L’analyse des pratiques dans un service d’urgence (1)

Synthèse du Mémoire de fin d’étude en soins infirmiers

Les services d’urgences sont bien soumis à de nombreuses situations imprévisibles, aiguës, et mettant en tension le fonctionnement du service et du personnel. Elles apparaissent comme non exceptionnelles voire même fréquentes. Leur diversité rend impossible le fait de limiter la notion de situation de crise à un type de situation donnée. C’est d’ailleurs aussi ce qui fait de ces situations des situations de crises. De même les plus fréquentes et celles pour lesquelles des réflexions et des actions ont déjà été mené sont toujours présentes. S’il n’est pas réaliste de développer une solution pour toutes les situations à venir il est primordial que les soignants aient des outils pour y faire face (et cela tant pour le soignant que pour l’usager).

Des réponses sont apportées par la protocolisation et la législation. Cependant elles ne peuvent répondre qu’à une problématique fréquente et standardisée. Elles peuvent difficilement répondre à des problématiques humaines plus complexes.
D’autres réponses peuvent être apportées par la formation. Les savoirs sont unanimement reconnus comme un outil pour mieux répondre à ces situations. L’analyse des pratiques a d’ailleurs besoins de ces savoirs pour fonctionner.

Le milieu médical et paramédical n’est pas historiquement et culturellement ancré dans cette démarche d’analyse. Si elle n’est pas nouvelle elle a d’abord été investie par d’autre secteur d’activité. Aujourd’hui la démarche qualité intègre le sanitaire, dans cette approche la réflexivité et l’analyse des pratiques fait désormais partie intégrante de la formation initiale des infirmiers.

L’analyse des pratiques est théoriquement une réponse adaptée dans une démarche d’amélioration des situations de crise. Elle se base sur du concret, se centre sur l’usager et prend en compte la globalité des aspects de la situation (dont l’émotionnel). Elle permet d’accéder individuellement et collectivement à de nouvelles solutions.

Elle est particulièrement adaptée aux situations rencontrées dans un service d’urgence de par leurs multitudes, leurs richesses et leurs variétés. Les soignants reconnaissent les perspectives d’évolutions qu’elle permet. Elle apparait alors comme un excellent outil pour donner du sens aux gestes et aux postures soignantes. Son bénéfice est immédiat et les bénéficiaires sont à tous niveaux : le soignant qui va évoluer, mieux s’adapter et mieux vivre ces situations, le service qui va fonctionner plus efficacement, et bien sur l’usager.

Sa mise en place laisse beaucoup de possibilité à son développement, l’institution l’intègre au travers des Evaluations des Pratiques Professionnelles (EPP) qui sont une obligation pour l’accréditation, et les soignants réalisent déjà parfois des démarches personnelles plus ou moins collectives qu’ils reconnaissent comme importantes. Si en dehors de ses pratiques il n’y a pas grand-chose elles sont tout de même une base et peuvent s’inscrire dans « une politique des petits pas ».

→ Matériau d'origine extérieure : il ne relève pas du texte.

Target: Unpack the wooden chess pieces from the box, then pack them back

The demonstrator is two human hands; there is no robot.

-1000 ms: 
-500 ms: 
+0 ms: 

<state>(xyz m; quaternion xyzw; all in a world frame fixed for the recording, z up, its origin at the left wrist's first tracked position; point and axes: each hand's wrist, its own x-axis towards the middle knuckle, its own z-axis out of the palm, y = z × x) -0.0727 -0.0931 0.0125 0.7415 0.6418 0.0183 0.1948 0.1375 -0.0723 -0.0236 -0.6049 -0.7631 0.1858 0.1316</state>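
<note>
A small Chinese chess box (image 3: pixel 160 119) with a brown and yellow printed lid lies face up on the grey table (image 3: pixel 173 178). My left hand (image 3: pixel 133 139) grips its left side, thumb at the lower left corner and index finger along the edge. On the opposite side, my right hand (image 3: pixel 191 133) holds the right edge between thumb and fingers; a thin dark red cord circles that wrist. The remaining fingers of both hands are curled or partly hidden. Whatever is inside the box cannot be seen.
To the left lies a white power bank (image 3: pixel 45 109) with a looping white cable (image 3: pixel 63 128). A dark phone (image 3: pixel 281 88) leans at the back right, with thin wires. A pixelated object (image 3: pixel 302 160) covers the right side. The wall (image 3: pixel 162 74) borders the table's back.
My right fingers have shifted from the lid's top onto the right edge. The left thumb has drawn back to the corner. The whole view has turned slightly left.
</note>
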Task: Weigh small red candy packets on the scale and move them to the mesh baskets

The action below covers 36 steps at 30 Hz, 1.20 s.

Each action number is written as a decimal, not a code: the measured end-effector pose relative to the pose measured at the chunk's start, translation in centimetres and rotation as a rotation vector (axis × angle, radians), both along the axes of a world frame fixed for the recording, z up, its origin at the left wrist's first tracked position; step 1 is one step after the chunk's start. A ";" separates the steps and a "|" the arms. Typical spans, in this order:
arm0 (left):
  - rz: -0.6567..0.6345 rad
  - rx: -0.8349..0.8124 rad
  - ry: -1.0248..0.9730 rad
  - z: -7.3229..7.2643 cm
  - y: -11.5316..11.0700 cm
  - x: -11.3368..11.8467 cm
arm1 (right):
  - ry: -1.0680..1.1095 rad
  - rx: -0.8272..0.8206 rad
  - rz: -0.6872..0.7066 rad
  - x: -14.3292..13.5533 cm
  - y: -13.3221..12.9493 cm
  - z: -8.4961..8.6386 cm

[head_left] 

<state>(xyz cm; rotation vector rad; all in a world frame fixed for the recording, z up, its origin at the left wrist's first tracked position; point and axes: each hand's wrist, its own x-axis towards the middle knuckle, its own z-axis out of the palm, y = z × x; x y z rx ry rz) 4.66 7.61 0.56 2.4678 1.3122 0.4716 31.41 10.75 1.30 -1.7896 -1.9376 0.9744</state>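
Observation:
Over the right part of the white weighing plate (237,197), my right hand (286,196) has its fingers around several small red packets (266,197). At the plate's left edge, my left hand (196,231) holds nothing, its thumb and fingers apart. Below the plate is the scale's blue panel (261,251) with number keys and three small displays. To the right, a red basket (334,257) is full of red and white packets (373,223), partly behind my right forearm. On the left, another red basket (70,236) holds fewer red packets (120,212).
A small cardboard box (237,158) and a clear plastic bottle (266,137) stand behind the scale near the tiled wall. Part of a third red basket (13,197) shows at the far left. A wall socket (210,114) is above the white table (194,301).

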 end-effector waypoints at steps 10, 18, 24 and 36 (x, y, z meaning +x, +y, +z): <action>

Il y a cependant un chemin important entre une réflexion occasionnelle et une pratique réflexive :

  • « Il arrive évidemment à chacun de réfléchir spontanément sur sa pratique, mais si cette mise en question n’est ni méthodique, ni régulière, elle ne mène pas nécessairement à des prises de conscience et à des changements »
  • « Un praticien réflexif ne cesse pas de réfléchir dès qu’il arrive à se débrouiller, à être moins angoissé. Il continue pour progresser dans son métier, même en l’absence de difficultés ou de crise » .

Mais il y a des freins à sa mise en place. Les difficultés institutionnelles avec des services qui même s’ils ne manquent apparemment pas de personnel font appel aux vacataires et intérimaires. Il apparait difficile voire probablement inefficace de vouloir la mettre en place.

La forte technicité de ce service impose aussi au préalable et inévitablement une maitrise de ces techniques. D’ailleurs les formations sont souvent axées sur celles-ci. Mais la technique n’empêche pas une approche globale. Au contraire même si elle est indispensable au soin elle n’est pas le soin. Démarche dans laquelle l’analyse des pratiques trouve tout son intérêt.

Les DMS (Durée Moyenne de séjour) courte semblent rendre certaines problématiques moins prégnantes, que des services ou les DMS sont plus longues.

L’inertie au changement est présente comme dans tous domaines. Le fait qu’elle touche l’intimité du soignant, ses mécanismes de défenses, ses représentations, ses émotions rendent son acceptation parfois difficile. Il y a une crainte du jugement et des mécanismes personnels qui pourraient mis à mal.

Je citerai Manuel AGUILA pour terminer cette synthèse.

«C’est indispensable car on peut pas intervenir sur tout. Par contre on peut intervenir sur soi.».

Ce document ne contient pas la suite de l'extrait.